Have you ever had food poisoning? Food poisoning is the common term many people use to refer to foodborne illness. The exact number of foodborne illness cases that occur each year is hard to determine because many people attribute their illness to a virus or flu. The local Health Department and Centers for Disease Control and Prevention (CDC) cannot record the number of cases accurately unless the ill person seeks medical care, which is unusual in mild cases. The CDC has calculated an estimate of the number of cases of foodborne illness based on corrections for under reporting, misdiagnosis, and the number of cases that are not caused by contaminated food. The CDC estimates that there are almost 9.4 million cases of foodborne illness each year in this country that are caused by 31 different pathogens. Almost 56,000 cases will be severe enough to require hospitalization; 1,351 deaths are possible each year.
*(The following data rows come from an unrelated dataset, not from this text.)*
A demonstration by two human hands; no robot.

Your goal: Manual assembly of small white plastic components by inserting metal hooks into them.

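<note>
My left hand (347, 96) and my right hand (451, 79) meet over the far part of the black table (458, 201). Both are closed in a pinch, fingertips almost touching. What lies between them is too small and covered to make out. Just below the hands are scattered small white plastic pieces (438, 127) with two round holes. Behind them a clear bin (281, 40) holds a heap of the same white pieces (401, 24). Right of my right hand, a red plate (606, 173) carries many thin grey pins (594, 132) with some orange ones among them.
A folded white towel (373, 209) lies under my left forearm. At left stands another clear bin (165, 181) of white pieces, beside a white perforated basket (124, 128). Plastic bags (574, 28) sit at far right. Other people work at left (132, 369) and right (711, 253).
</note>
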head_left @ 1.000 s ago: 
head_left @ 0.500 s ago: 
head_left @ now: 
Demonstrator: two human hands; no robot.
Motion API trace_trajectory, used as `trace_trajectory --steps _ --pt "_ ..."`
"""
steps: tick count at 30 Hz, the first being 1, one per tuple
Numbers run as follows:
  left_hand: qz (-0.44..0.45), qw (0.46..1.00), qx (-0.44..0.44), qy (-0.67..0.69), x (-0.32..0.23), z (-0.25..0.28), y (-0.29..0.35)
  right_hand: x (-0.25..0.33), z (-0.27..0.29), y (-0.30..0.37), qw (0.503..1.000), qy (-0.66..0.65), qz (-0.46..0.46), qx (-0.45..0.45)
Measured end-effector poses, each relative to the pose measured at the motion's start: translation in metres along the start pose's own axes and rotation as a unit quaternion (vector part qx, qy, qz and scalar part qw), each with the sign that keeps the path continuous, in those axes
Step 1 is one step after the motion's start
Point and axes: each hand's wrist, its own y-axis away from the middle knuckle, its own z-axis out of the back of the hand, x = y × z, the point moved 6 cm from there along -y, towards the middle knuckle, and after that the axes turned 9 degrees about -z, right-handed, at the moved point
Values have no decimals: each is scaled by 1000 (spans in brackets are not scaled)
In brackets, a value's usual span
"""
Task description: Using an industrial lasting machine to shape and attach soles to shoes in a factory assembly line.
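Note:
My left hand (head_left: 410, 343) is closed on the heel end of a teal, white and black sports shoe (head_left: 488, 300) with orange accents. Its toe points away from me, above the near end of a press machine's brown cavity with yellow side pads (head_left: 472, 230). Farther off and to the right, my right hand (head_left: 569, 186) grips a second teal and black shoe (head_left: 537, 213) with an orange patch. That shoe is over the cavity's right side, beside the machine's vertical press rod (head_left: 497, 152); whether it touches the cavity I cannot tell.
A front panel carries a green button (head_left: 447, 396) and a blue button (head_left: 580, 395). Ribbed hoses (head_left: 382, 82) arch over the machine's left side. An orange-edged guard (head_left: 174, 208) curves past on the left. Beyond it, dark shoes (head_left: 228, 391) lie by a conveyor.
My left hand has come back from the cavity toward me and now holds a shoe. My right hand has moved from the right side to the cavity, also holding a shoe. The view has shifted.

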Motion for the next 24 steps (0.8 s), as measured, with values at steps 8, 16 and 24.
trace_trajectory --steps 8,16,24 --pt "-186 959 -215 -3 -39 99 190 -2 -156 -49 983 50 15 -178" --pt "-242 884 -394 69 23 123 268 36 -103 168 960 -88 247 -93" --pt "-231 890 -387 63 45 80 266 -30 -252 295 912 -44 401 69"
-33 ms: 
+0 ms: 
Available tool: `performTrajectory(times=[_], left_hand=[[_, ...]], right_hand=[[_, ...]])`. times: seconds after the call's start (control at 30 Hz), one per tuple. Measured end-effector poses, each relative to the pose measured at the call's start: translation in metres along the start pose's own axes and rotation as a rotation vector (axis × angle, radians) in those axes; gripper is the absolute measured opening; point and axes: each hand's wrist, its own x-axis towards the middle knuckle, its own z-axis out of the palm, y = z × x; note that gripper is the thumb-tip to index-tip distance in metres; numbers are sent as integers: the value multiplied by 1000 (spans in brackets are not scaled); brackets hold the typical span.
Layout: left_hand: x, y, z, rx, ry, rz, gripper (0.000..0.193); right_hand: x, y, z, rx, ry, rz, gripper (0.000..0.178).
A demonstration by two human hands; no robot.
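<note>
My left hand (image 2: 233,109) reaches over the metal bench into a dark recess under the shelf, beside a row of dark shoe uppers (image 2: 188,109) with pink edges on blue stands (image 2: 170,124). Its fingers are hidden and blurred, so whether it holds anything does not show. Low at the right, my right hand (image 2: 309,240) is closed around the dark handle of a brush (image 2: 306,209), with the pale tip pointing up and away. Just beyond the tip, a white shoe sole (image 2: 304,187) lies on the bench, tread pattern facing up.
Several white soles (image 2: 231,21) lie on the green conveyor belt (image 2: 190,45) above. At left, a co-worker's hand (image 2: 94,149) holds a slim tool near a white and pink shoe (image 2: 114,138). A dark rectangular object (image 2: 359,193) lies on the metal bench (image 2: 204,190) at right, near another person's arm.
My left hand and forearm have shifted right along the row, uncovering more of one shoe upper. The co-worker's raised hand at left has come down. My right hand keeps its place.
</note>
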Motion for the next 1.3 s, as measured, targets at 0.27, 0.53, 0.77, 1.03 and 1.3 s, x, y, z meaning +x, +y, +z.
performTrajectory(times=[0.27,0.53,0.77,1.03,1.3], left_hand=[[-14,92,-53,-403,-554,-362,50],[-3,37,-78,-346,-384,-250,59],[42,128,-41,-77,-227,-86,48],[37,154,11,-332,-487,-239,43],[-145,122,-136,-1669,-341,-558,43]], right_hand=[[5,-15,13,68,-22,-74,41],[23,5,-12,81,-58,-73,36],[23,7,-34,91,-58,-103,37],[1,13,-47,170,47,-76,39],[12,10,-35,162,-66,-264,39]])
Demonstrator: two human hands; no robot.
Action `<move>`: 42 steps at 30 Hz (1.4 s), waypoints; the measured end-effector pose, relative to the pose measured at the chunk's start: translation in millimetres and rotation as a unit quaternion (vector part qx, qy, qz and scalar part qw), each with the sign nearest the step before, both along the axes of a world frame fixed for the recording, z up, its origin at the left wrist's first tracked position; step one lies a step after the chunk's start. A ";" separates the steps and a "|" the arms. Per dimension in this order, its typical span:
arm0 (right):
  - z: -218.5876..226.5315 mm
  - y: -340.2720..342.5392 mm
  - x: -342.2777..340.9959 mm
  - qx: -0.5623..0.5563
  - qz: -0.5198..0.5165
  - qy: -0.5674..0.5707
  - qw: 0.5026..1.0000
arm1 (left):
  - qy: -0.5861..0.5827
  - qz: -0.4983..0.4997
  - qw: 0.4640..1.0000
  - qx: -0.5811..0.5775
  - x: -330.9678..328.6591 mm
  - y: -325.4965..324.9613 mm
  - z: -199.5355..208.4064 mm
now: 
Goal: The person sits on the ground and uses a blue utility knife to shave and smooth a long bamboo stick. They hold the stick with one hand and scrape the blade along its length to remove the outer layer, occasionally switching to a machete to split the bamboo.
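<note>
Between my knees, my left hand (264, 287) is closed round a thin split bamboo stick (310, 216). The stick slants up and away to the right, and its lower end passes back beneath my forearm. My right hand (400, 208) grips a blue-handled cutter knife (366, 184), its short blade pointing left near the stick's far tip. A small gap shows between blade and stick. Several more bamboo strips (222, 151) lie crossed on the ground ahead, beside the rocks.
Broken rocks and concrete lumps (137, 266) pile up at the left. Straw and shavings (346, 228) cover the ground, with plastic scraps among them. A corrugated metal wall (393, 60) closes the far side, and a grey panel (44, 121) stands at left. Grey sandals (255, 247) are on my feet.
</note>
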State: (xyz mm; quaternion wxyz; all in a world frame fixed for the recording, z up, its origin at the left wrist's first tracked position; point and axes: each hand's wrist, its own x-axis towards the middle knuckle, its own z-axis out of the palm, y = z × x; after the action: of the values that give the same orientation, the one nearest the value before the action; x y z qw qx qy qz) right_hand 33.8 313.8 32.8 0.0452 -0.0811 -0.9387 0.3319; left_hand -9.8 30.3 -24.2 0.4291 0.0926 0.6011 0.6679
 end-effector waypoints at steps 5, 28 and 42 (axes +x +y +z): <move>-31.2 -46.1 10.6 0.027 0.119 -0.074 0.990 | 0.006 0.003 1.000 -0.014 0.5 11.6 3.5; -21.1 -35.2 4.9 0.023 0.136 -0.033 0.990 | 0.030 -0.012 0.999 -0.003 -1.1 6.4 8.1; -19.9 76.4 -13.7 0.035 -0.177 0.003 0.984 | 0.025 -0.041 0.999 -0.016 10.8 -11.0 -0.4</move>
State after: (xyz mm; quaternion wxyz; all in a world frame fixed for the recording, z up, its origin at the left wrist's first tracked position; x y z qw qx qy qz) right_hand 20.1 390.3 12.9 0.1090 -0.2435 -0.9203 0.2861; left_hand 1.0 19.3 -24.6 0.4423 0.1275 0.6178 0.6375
Anyone can get a foodborne illness, but the people who are most susceptible are the very young, pregnant women, the chronically ill, and the elderly. Young children are susceptible due to their immature immune systems. Pregnant women, actually their unborn baby, are susceptible because the mother's immune system is slightly reduced during the months of pregnancy and the pathogen can be transferred to the fetus. Chronic illnesses could compromise a person's immune system, or the medical treatment they are receiving for their condition may adversely affect their immunity leading to foodborne illness susceptibility. Likewise, the elderly are susceptible because of aging and also because of the incidence of other chronic diseases that affect the immune system.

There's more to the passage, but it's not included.